While speaking with Gamasutra, David Braben, co-writer of Elite and founder of Frontier Developments, had a lot to say about used game sales and how they've not only affected him but the entire gaming industry - and not in a good way. Braben offered some insight into his take on the controversial topic by prefacing with the following:
"pre-owned has really killed core games. In some cases, it's killed them dead. I know publishers who have stopped games in development because most shops won't reorder stock after initial release, because they rely on the churn from the resales."
"But it's killing single player games in particular, because they will get preowned, and it means your day one sales are it, making them super high risk."
One thing is for certain, game development requires more investment than ever before, not only in terms of time, but funds as well. Many of the games that are discussed regularly, whether it be Mass Effect or Uncharted, cost millions to make, and their turnaround is what makes their development possible.
Because of this trend online passes are becoming the norm. Sony and EA have made them a large part of their strategy since only a year or two ago, and while it is an annoyance for those who like to rent games or buy them used, consumers who buy their products new have been unaffected.

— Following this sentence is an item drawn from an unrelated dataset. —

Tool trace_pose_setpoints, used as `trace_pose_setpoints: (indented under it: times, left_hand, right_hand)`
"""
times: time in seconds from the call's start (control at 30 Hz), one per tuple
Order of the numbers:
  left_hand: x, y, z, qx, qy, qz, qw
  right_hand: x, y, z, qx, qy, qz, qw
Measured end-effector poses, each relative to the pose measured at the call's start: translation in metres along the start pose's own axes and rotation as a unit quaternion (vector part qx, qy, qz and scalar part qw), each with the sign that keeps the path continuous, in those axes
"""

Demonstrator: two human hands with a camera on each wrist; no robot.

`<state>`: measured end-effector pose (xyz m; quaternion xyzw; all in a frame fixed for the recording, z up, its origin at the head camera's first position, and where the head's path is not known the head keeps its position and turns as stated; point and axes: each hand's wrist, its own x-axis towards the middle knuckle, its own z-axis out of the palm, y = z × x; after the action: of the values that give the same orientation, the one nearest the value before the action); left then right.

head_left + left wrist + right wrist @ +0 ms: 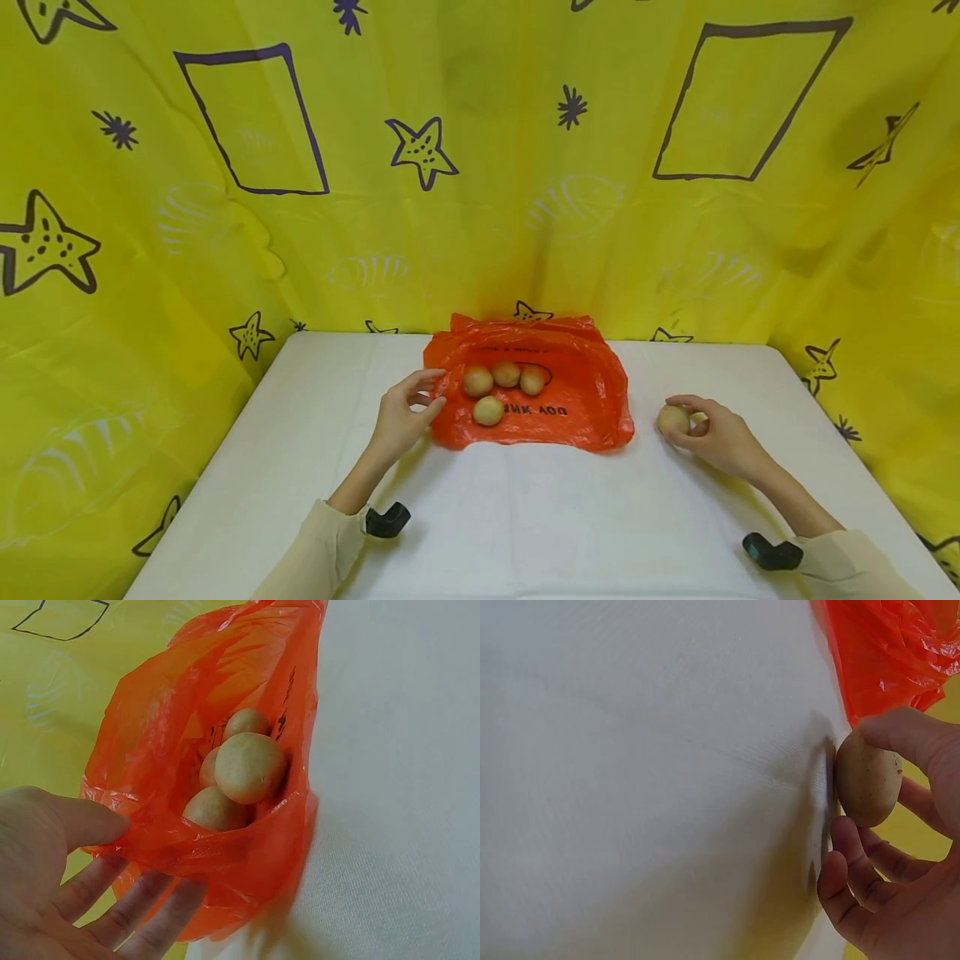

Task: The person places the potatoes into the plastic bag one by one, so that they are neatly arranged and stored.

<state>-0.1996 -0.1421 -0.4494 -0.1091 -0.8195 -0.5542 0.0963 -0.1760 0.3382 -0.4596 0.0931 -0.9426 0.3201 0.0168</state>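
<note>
A red plastic bag [592, 400] lies with its mouth spread on the white table, and several potatoes [489, 411] are inside it. At the bag's left edge, my left hand [401, 421] holds the rim between the thumb and fingers; in the left wrist view the fingertips are partly behind the thin plastic. Off to the right of the bag, my right hand [720, 442] pinches a single potato [868, 778] between thumb and fingers, at or just above the table surface.
The white tabletop [510, 517] extends in front of the bag and to both sides. A yellow curtain [480, 233] with drawn stars and fish hangs behind and beside the table. Dark wrist devices [387, 520] sit at both sleeves.
</note>
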Motion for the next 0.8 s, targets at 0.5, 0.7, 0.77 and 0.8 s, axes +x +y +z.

But how about reducing the price of games? Sure, inflation has made the profit margin far less than previous generations, but there's also an economic recession present. Charging $60 for a few hours of entertainment is a lot to ask for in today's economy, especially for single-player focused games. But something must change because rental services like GameFly are growing in popularity and used games are all over the place. Unfortunately, the opposite is happening now that PC games are up to $60 and sales tax is killing wallets everywhere.